The Cutting Edge
In The Cutting Edge, Moira Kelly plays Kate, a spoiled figure skater, who goes through partners faster than pantyhose. D.B. Sweeny has the role of Doug, her latest partner, a former hockey player, and now desperate for any job that will let him wear skates. Doug is hunted out by Kate's coach, Anton (played by Roy Dotrice). Kate is frustrated with this big hockey playing bimbo, and the two enter into a love-hate relationship, that eventually has a happy ending.
This film uses all of the stock sports movie elements with the stock sports movie characters. There are no surprises here, just road signs to tell you what is around each corner. Director Paul Glaser must have directed beer commercials sometime in his career, as this film often looks like a long (very long) commercial, with it's sometimes too slick camera moves.
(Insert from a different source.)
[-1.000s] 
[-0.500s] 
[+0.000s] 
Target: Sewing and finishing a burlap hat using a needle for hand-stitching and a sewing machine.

A couple of other elements really bothered me, though. The first is a generalization that all male figure skaters are homosexuals. Perhaps a majority of them are, but when we meet another pair of skaters, we are treated to the raving homosexual stereotype. Doug, on the other hand, is a rough, tough, macho kind o' guy, thanks to his hockey background.
Sex and drinking stereotypes are also available in large quantities. In one scene, Doug and Kate hit the bar to celebrate. Doug does his best to show Kate how to drink like a man. Kate learns quickly. Kate gets drunk. Doug takes Kate to her hotel room. Kate wants Doug to go to bed with her. Doug, being a wonderful guy, says that this is not the way he wants it to be, telling Kate she's too drunk. Doug goes to his room. Doug drinks some more. A knock is heard on his door. It is the female partner of the homosexual we met earlier. She makes a crude comment, and Doug welcomes her into the room. You know the rest (although the PG rating allows us to skip to the morning after.)
What this movie tells viewers is that drinking is fun, and it's OK for the men to get drunk and have a good time, but this is something nice girls should not do. It gives a dim view of figure skating, sex, and male/female roles with a contrived plot.